About this exercise:
Write out the data below exactly, beginning with the first line and ending once the line that has "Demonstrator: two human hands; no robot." is written.

Provided data:
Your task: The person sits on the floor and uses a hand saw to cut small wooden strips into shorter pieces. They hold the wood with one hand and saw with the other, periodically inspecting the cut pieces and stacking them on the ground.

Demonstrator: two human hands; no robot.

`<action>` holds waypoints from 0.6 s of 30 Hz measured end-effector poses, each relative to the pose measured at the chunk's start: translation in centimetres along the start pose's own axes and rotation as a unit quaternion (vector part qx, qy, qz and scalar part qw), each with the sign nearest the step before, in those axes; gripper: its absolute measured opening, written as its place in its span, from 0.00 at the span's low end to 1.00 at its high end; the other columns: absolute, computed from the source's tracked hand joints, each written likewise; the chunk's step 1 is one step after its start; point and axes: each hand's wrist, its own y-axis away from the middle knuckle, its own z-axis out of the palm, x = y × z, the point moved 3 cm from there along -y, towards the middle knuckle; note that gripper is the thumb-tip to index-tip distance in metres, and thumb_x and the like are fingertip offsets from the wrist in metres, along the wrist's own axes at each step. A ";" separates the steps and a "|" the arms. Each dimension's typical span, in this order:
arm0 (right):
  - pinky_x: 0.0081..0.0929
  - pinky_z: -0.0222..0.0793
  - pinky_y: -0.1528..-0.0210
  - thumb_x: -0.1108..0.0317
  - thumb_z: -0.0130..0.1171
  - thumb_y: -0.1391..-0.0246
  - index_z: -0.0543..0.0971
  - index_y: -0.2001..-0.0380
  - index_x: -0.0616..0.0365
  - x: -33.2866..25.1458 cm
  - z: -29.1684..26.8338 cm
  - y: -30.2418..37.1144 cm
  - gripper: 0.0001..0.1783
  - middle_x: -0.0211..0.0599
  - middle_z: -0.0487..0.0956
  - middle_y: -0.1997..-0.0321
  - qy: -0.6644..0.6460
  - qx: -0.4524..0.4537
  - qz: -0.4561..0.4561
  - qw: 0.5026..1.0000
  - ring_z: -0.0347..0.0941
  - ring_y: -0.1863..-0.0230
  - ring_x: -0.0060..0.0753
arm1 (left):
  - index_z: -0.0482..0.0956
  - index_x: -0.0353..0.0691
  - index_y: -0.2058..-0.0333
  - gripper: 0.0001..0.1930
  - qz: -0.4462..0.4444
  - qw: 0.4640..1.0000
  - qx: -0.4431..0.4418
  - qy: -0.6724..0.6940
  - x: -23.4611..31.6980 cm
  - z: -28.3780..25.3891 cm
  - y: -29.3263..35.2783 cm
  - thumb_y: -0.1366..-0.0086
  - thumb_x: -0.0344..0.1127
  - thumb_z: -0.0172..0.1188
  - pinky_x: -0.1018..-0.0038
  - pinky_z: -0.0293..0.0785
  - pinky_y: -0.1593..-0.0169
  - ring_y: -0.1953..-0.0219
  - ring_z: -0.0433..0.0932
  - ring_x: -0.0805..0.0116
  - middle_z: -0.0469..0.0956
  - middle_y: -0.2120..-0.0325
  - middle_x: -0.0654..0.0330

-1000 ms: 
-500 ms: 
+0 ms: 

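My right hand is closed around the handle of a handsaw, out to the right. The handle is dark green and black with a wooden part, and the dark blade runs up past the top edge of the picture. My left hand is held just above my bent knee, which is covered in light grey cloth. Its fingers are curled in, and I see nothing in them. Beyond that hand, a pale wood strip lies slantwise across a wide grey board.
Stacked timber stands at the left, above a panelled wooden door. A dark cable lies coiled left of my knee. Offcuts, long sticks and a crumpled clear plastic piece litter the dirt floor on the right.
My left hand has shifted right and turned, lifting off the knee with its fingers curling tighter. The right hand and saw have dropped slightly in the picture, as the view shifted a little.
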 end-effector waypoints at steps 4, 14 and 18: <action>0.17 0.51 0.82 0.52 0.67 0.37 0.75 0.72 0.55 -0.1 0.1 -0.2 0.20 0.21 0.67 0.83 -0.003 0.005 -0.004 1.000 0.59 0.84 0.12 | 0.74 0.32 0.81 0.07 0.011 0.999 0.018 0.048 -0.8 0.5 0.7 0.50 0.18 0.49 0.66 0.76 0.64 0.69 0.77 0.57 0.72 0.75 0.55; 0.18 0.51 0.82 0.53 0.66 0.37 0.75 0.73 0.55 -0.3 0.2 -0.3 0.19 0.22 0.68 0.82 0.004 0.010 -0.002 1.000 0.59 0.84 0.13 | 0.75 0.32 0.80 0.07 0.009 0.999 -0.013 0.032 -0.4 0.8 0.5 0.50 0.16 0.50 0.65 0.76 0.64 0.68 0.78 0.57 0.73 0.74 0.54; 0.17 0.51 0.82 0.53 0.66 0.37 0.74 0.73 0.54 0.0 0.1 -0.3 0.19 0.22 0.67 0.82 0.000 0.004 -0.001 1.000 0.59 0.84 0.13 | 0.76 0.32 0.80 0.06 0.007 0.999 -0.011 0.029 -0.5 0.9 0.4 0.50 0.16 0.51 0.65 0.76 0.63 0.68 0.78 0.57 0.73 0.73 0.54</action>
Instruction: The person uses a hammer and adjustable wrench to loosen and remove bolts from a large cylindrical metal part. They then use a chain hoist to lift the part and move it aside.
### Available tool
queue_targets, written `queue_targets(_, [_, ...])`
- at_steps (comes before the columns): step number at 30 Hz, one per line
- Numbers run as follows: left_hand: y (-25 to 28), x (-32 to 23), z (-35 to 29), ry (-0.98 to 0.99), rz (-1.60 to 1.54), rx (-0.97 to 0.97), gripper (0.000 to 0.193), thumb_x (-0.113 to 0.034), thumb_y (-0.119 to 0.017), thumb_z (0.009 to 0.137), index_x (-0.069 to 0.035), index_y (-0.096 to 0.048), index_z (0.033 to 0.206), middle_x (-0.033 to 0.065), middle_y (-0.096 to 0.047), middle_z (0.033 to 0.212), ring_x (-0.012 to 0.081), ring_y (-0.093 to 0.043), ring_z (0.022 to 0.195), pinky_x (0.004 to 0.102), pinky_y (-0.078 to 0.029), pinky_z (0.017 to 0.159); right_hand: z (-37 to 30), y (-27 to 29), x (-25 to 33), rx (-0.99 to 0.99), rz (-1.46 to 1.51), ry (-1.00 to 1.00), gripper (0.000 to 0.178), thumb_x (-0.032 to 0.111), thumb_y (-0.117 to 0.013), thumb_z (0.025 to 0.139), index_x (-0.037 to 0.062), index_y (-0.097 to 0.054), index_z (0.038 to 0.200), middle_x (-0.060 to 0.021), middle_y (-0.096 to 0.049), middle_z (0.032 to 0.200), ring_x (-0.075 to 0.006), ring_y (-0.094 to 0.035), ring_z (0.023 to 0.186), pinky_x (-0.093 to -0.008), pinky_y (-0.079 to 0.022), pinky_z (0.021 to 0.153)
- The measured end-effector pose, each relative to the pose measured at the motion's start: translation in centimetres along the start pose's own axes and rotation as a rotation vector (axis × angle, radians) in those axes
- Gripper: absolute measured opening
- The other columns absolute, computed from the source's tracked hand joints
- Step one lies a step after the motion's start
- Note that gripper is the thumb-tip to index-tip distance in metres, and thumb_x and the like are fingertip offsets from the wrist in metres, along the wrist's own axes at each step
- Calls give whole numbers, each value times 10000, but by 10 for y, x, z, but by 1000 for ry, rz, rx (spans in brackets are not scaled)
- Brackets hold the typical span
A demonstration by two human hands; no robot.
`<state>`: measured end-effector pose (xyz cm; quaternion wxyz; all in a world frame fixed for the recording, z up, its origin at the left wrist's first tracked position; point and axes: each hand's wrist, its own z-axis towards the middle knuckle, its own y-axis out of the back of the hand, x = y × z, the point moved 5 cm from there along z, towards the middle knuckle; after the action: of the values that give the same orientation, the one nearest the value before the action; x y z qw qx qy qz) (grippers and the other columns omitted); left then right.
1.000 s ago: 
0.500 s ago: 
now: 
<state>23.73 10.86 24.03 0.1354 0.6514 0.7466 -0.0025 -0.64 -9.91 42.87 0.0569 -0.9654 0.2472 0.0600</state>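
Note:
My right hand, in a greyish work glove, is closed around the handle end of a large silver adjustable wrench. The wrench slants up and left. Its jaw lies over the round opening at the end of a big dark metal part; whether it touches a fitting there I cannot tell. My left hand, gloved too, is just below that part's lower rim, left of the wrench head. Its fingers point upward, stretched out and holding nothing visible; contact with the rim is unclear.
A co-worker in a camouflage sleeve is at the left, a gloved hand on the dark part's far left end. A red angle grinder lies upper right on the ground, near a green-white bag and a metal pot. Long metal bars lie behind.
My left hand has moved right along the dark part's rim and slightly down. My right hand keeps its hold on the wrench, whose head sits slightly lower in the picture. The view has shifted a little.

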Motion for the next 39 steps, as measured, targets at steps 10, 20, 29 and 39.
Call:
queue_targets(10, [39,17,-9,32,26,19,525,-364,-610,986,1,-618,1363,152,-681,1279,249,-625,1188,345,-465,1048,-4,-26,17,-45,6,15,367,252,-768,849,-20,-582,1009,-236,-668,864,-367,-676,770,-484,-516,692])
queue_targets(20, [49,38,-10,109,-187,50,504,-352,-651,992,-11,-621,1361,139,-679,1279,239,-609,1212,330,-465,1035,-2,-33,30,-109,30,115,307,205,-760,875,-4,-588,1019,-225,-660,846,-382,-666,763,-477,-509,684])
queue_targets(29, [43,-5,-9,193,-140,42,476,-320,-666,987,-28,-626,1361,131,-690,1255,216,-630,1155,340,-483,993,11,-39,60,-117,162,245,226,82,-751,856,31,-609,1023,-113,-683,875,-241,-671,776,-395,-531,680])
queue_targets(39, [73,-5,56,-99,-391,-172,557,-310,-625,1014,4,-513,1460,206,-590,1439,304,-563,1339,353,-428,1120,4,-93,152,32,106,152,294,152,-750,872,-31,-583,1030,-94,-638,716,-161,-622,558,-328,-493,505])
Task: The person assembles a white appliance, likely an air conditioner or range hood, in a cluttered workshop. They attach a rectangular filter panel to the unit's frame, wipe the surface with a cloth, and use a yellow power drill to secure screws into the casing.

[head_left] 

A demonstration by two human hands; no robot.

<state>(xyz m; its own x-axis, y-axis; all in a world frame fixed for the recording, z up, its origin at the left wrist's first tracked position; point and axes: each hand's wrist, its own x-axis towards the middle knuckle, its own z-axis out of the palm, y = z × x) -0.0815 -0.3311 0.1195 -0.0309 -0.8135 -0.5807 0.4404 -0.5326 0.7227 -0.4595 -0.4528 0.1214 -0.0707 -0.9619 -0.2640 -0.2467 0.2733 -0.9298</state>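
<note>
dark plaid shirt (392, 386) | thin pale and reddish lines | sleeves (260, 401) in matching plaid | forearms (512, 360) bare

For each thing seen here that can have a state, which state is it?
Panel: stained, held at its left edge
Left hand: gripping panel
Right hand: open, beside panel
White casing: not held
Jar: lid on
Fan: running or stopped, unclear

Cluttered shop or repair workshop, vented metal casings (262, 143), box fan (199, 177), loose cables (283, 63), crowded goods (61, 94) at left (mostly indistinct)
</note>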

Result of the task:
Your task: The person sits on the floor and uses a hand saw to cut small wooden strips into shorter pieces. They hold the wood with one hand and saw with the other, periodically inspecting the cut pieces and stacking them on the ground.

Demonstrator: two human hands; no robot.

No other output was requested.